SERANG – Sudah puluhan tahun PT PKP berada di Pulau Sangiang ,dinilai tidak menunjukkan progres pembangunan. Padahal, dalam Pasal 7 ayat (3), berbunyi Pemegang Hak Guna Usaha yang tidak lagi memenuhi syarat sebagaimana dimaksud dalam Pasal 2, dalam jangka waktu satu tahun wajib melepaskan atau mengalihkan Hak Guna Usaha itu kepada pihak lain yang memenuhi syarat.
Dalam konteks hukum, HGB merupakan hak guna bangunan yang mengharuskan adanya pembangunan fisik di atas tanah yang bersangkutan. Hak ini diberikan kepada pihak tertentu berdasarkan perizinan yang diatur oleh undang-undang untuk kepentingan pembangunan.
Praktisi hukum sekaligu Akademisi Universitas Bina Bangsa (Uniba) Wahyudi mengatakan, HGB dan hak-hak lainnya dalam penguasaan dan pengelolaan tanah mengacu pada UU Pokok Agraria.
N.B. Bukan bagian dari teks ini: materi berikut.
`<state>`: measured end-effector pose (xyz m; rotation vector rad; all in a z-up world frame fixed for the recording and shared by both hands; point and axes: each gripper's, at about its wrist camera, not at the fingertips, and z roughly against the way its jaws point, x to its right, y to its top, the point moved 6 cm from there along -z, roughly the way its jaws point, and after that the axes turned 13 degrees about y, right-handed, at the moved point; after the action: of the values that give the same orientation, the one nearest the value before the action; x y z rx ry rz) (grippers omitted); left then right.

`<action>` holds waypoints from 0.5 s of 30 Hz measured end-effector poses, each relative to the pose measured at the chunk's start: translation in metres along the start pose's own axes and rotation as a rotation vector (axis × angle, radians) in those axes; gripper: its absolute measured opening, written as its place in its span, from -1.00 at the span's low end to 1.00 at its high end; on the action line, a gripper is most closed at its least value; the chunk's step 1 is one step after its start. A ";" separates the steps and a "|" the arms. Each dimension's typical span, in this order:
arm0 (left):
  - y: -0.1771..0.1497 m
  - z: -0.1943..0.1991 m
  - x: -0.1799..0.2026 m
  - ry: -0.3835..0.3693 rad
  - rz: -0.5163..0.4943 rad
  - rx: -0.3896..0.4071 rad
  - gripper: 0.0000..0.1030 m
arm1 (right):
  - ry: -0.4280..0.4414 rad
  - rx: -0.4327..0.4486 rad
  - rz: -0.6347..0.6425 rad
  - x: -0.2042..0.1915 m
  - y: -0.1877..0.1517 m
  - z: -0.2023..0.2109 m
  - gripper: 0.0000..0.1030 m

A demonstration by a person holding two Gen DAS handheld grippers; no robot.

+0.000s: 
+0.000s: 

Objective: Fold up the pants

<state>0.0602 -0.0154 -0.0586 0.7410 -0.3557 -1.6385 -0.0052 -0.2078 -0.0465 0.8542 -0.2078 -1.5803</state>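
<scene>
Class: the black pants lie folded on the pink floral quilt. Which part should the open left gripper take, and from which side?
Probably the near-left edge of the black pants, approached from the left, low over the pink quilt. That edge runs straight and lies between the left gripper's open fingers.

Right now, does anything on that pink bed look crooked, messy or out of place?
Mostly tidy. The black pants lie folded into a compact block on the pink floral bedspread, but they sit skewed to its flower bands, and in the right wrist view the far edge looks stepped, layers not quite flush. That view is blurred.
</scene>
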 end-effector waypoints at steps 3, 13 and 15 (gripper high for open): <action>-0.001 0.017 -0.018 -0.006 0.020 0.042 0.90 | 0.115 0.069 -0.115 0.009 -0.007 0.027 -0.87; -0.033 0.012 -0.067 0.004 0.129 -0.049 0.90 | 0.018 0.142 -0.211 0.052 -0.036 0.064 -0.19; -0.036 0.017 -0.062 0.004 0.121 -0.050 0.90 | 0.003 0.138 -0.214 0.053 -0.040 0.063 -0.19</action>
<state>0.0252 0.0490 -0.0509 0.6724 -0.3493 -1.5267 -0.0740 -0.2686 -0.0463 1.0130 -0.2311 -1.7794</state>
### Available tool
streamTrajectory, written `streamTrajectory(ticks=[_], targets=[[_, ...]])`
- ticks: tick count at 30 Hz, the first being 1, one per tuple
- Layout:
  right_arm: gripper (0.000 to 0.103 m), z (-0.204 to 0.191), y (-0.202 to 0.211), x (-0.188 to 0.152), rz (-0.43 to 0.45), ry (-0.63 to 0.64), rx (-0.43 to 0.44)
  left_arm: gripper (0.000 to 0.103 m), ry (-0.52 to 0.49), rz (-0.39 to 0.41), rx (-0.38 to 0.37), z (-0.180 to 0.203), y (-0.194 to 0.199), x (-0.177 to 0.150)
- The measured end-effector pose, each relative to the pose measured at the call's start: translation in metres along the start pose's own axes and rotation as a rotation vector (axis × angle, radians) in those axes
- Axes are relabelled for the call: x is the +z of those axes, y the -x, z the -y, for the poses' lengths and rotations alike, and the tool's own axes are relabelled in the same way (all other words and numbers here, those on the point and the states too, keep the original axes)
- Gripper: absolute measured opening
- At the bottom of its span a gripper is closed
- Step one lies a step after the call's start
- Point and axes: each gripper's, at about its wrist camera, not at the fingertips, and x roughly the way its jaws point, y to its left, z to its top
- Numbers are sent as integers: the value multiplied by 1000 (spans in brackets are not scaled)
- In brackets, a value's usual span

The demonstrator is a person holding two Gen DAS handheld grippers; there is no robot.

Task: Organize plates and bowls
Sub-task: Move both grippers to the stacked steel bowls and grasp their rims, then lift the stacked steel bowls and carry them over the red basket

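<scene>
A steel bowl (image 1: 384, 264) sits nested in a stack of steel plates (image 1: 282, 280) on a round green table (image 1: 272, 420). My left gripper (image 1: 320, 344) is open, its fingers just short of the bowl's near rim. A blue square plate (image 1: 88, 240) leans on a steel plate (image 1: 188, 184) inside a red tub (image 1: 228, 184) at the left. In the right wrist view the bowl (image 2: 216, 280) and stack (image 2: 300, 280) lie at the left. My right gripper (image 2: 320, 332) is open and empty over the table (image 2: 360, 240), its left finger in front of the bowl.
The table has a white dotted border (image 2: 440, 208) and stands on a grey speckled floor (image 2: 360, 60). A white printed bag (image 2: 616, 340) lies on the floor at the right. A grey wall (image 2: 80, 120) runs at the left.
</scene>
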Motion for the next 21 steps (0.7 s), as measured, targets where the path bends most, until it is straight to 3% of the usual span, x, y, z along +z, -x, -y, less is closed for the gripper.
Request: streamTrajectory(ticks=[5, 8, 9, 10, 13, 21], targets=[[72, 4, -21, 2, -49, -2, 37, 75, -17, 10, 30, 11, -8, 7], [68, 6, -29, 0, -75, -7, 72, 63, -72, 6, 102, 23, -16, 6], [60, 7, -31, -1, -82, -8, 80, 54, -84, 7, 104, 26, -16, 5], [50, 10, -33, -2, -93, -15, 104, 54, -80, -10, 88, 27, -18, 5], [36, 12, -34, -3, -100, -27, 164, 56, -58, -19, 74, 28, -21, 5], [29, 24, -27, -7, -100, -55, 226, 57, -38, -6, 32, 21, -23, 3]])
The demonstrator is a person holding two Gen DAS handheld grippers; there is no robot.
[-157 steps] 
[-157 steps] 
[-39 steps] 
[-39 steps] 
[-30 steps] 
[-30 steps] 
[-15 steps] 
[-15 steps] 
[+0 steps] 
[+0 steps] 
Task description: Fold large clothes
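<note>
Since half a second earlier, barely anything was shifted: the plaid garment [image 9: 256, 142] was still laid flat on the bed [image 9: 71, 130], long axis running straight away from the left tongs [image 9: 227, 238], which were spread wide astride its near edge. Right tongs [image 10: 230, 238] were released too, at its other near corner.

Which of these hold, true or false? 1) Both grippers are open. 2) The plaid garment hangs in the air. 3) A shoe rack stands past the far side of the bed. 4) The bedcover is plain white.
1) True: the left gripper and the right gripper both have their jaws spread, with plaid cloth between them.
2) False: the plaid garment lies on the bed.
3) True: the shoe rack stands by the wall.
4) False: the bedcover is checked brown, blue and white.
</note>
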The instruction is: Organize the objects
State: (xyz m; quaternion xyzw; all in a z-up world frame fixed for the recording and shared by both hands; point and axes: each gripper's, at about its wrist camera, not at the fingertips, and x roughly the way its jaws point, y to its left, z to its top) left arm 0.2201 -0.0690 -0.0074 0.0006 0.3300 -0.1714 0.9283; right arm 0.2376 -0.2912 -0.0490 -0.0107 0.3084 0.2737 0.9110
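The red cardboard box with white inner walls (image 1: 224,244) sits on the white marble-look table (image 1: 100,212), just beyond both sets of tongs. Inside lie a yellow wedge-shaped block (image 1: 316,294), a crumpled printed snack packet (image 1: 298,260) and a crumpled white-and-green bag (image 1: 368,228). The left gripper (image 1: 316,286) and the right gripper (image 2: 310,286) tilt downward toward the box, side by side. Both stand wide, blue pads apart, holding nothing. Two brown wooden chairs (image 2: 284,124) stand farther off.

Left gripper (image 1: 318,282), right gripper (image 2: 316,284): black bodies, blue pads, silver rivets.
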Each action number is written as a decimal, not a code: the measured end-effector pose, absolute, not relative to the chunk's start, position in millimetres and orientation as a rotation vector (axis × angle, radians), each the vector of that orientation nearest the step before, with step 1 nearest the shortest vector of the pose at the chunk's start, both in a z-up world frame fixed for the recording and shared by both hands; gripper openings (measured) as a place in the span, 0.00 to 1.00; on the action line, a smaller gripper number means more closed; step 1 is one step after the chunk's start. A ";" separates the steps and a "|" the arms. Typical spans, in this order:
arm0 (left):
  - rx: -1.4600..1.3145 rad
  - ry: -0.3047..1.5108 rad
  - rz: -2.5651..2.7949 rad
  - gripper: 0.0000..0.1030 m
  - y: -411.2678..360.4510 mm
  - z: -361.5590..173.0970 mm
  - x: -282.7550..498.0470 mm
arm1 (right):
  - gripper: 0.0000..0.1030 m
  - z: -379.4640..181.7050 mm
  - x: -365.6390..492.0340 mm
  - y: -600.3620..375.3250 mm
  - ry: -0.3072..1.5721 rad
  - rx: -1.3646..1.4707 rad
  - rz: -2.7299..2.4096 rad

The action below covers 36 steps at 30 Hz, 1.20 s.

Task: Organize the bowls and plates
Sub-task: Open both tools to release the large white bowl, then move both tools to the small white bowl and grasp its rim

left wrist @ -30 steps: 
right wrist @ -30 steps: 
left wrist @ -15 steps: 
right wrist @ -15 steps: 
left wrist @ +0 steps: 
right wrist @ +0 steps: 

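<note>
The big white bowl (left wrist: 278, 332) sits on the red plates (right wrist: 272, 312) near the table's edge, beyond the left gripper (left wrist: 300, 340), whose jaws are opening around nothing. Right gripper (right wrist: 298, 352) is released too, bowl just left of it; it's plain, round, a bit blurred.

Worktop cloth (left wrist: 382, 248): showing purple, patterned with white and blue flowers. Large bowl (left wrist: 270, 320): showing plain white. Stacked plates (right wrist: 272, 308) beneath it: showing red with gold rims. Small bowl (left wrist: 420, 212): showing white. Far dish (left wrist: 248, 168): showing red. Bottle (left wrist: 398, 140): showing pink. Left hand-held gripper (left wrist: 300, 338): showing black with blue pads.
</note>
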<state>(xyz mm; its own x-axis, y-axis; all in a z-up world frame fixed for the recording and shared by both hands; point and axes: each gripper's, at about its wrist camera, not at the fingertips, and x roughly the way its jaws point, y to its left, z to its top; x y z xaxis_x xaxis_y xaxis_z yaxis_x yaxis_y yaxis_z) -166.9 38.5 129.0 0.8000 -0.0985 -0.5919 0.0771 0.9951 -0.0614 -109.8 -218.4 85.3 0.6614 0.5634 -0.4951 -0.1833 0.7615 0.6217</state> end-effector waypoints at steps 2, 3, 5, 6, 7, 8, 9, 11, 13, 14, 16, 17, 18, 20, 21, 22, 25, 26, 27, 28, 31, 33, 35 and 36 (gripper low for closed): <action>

Salah satunya, Peraturan Pemerintah (PP) Nomor 20 tahun 2021 tentang Penertiban Kawasan dan Tanah Terlantar.
“Ketika si pemegang HGB tidak melakukan pembangunan sesuai dengan apa yang direncanakan selama dua tahun, sudah layak dicabut itu seharusnya, karena terlantar,” katanya saat ditemui di Universitas Bina Bangsa, Jumat (23/6).
Lanjutnya, ketika PT PKP mengajukan untuk pembuatan resort, lapangan golf, taman dan lain sebagainya. Akan tetapi, pembangunan tersebut tidak ada di Pulau Sangiang berarti HGB tersebut layak untuk dicabut.
Menurut ketentuan Peraturan Pemerintah Nomor 18 Tahun 2021, perpanjangan HGB dapat dilakukan untuk jangka waktu 20 tahun ke depan. Rinciannya adalah 30 tahun, 20 tahun, dan 30 tahun, sehingga totalnya mencapai 80 tahun.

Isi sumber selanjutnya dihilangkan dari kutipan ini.